By this time, the Germans were retreating, and not just from Albania, but from Greece, too, and they poured through constantly. Masses of them. We watched the German pulling out and we could even watch as British Spitfires would rake their columns of trucks.

Then a group of retreating Germans commandeered our room, and my mother had to think: should she speak with them or hide from them.  She went up to them and spoke with them with her Viennese accent. 

Most of the soldiers didn’t listen or care, but an SS man shoved me and my sister out of the way, and my mother started sobbing.  He wanted to know why a German speaking woman was living next to a German military barracks.  He could have shot her.  Was she an agent, he wanted to know.

Fortunately, my mother showed him a letter from my father in the special envelope from a POW camp, and he stormed out.

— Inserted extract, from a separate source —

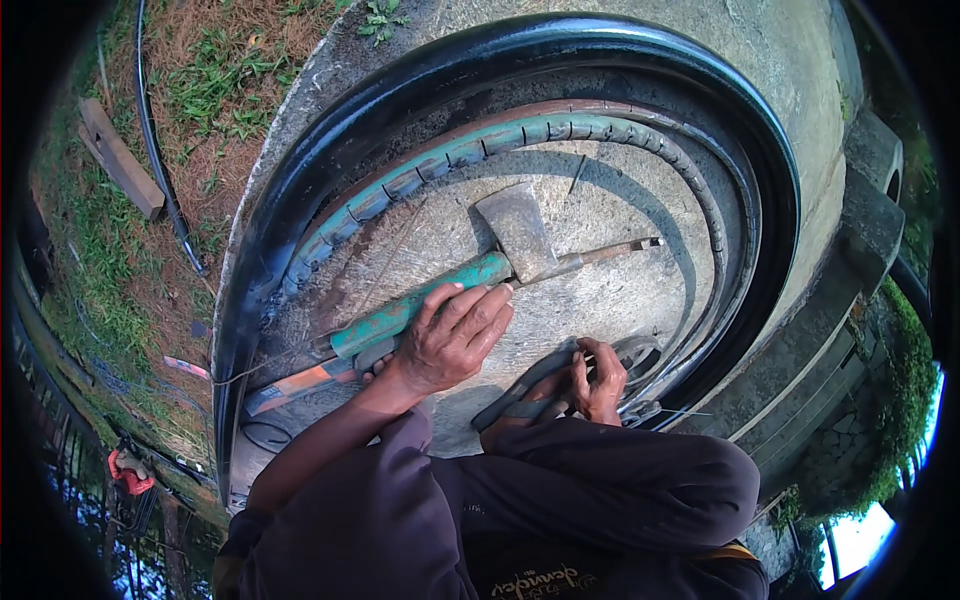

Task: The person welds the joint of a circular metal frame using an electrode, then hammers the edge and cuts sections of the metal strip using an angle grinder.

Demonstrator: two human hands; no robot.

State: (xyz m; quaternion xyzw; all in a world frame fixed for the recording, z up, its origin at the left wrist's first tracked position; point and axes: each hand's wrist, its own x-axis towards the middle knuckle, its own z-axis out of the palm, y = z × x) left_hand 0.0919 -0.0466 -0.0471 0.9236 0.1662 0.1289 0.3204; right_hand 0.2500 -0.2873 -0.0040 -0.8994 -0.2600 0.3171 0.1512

This was the scariest day of the war for us and to this very day, I actually shake when I talk about this.

My mother washed the shirts for the German soldiers and they paid in food.  This went on for one or two months.  They would come over and pat me on the head—they were Austrians.  They were actually very kind.

One day we saw shooting out in the streets, and the Germans were fleeing as quickly as they could.  The partisans had come, but no one cheered when they arrived. But for us the danger was over. The problem was, how could we possibly get home.

Once we were liberated my mother began to concern herself with
 getting us back to Yugoslavia. It wasn’t easy, but in ten days, we arrived in Belgrade.


  • Post-war

My father knew that we were alive because we had written to him during 
the war, using special envelopes the Germans issued for sending letters to
 prisoners of war. In time, we found each other and we were truly one of the few Jewish families who had survived the war intact. Most others didn’t survive at all.

We thought about emigrating to Israel, but because my father was a doctor, they refused to give him an exit visa. We also had to return to Pristina for a while.

After the war, I started using the last name Baruh. It just seemed
 more natural. All of my friends knew me as Baruh and my university 
diploma has that name on it. But when I joined the army and started working 
they forced me to make a decision concerning my name. The administrative 
process for changing names is complicated so I decided to stick with 
Baruhovic.

My father continued fasting on Yom Kippur even after the war, and we always were members of every Jewish community we lived in—meaning, Pristina and Belgrade.

I got my degree in engineering, and when my sister finished her degree in physical chemistry in 1963, she 
went to Israel on a month-long holiday. During her trip she met Shimon Malina, a Jew from 
Argentina. They married in Kiryat Moskin in 1963 and today she has three
 sons and four grandchildren and is still as active as ever.

I am still working as an engineer but I intend to retire in the near
 future. I live in Belgrade with my wife, Jelena. In my spare time I enjoy
 painting and am currently working on pictures with Biblical themes. A rather big surprise for me was that I was asked to become vice president of the Belgrade Jewish community, and of course I said yet.